_PROBLEM_.
Return the listing verbatim, images left out.
□ □ □ □
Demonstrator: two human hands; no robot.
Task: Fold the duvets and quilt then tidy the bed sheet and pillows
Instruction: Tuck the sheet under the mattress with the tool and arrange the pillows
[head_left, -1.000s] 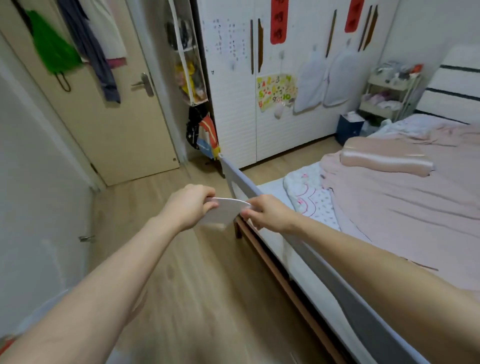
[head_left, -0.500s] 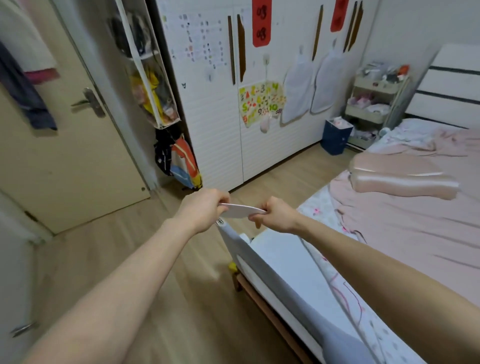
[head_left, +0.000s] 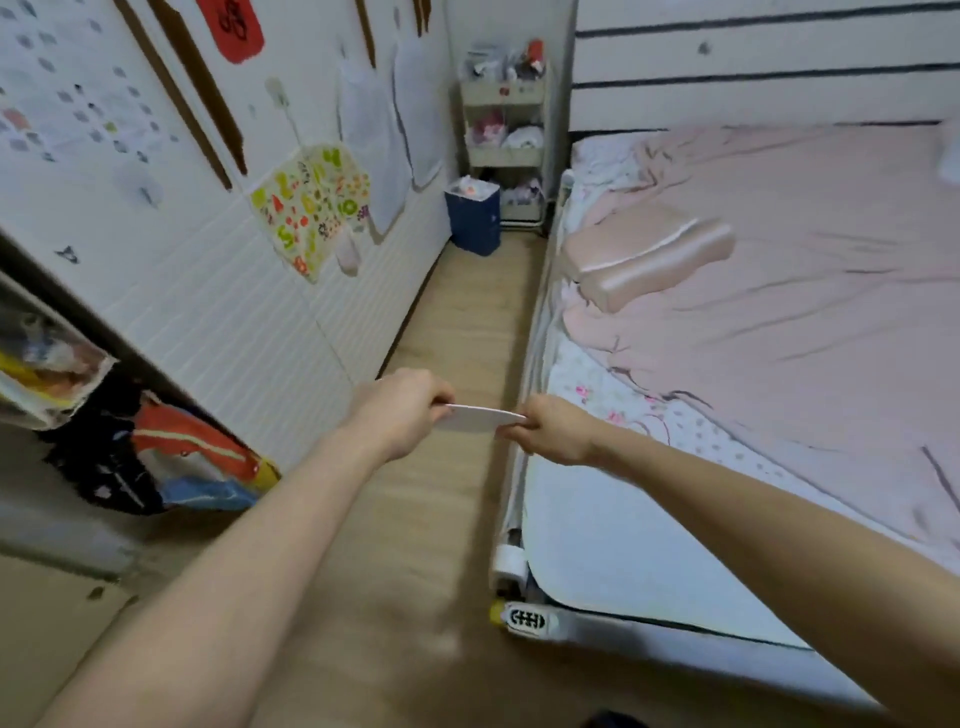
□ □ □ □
_TASK SOLUTION_.
Demonstrator: two human hands; no robot.
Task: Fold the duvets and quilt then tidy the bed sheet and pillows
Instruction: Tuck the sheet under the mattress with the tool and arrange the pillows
[head_left, -1.000s] 
[head_left, -0.500s] 
[head_left, +0.000s] 

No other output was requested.